Recently a research paper was published that could put Ethereum miners into trouble. Israel-based Hebrew University published a research paper consisting of discoveries of initial evidence about consensus-level attacks on Ethereum. However, the research paper is yet to receive reviewed. It was said to utilize the on-chain available data and open source codebase of the Ethereum network to reach conclusions.
The research consists of issues at its core around Ethereum miners. It states that miners are able to bring changes in the mined blocks timestamp and this way they can avoid the network’s increasing difficulty. On-chain available data also seems to support the claims made in the paper.
One of the creators of the research paper – Aviv Yaish – noted the timestamps of F2Pool were manually and artificially altered with the intention of improving rewards for themselves. It’s worth noting that the Ethereum network uses a proof-of-work consensus mechanism which is soon to be replaced by proof-of-stakes in September this year.
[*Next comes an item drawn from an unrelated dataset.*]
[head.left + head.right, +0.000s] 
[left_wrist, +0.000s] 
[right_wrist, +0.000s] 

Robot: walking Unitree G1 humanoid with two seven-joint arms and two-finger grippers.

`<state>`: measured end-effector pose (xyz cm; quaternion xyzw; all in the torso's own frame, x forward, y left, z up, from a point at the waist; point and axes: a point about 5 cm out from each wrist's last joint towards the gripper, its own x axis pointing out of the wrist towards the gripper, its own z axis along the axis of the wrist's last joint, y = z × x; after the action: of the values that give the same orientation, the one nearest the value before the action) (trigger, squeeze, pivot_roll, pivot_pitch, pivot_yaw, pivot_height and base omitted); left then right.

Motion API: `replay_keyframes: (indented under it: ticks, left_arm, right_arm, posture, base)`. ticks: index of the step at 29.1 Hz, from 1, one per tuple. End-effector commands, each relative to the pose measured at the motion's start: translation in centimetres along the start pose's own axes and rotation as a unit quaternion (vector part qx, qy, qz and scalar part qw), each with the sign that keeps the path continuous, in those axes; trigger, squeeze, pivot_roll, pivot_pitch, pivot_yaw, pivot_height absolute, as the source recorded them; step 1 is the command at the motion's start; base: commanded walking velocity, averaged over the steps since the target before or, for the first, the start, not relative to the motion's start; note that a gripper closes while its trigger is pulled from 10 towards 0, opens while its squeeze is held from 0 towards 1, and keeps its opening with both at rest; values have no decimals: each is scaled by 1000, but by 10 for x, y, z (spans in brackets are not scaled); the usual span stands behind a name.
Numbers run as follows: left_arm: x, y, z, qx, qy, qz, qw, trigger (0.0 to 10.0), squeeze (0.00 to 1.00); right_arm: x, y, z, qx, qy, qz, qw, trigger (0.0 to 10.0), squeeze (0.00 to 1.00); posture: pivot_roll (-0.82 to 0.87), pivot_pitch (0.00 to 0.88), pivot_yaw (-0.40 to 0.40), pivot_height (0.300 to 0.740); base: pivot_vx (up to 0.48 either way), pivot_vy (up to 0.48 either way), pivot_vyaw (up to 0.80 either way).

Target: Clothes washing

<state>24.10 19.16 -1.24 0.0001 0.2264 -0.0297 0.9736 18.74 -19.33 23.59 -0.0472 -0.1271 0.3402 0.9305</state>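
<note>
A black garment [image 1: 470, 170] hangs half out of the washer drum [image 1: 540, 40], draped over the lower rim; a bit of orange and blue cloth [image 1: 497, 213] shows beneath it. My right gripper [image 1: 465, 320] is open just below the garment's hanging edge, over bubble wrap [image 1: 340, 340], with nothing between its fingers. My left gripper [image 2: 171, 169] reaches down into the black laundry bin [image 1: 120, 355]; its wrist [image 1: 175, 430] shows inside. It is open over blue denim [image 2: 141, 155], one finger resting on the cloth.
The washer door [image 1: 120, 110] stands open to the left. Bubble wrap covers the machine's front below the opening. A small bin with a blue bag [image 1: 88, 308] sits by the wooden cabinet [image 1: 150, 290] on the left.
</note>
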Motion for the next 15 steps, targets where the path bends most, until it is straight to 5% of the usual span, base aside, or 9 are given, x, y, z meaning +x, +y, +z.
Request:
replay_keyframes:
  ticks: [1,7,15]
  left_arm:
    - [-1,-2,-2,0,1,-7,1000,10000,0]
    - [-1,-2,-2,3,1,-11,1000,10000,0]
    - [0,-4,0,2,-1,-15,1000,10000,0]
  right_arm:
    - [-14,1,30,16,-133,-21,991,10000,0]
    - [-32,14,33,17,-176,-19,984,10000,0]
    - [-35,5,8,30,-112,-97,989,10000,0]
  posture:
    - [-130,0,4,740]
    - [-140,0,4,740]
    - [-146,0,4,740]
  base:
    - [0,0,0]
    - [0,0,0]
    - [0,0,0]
The consensus-level attack outlined in the reports was referring to an Uncle Maker attack. This was given reference to the use of ‘uncle’ blocks that were used by miners for exploiting the network. Ethereum blockchain’s blocks are sets of records storing data that gets checked, verified, and distributed across the whole network.
Uncle blocks mentioned in the reports are the blocks that were said to be removed out of the mainnet, however, it is still able to receive rewards. The report outlined that the attack was meant to allow an attacker to replace the main-chain blocks of his competitors. This results in replacing the miner of these blocks losing all transaction fees gained after validating transactions stored within the block.
Miners across the network can set a timestamp of the block within a certain limit, which falls with the difference of a few seconds. One of these pools was F2Pool that was figured out within the research. F2Pool did not consist of even a single block having a timestamp that could match with the expected result.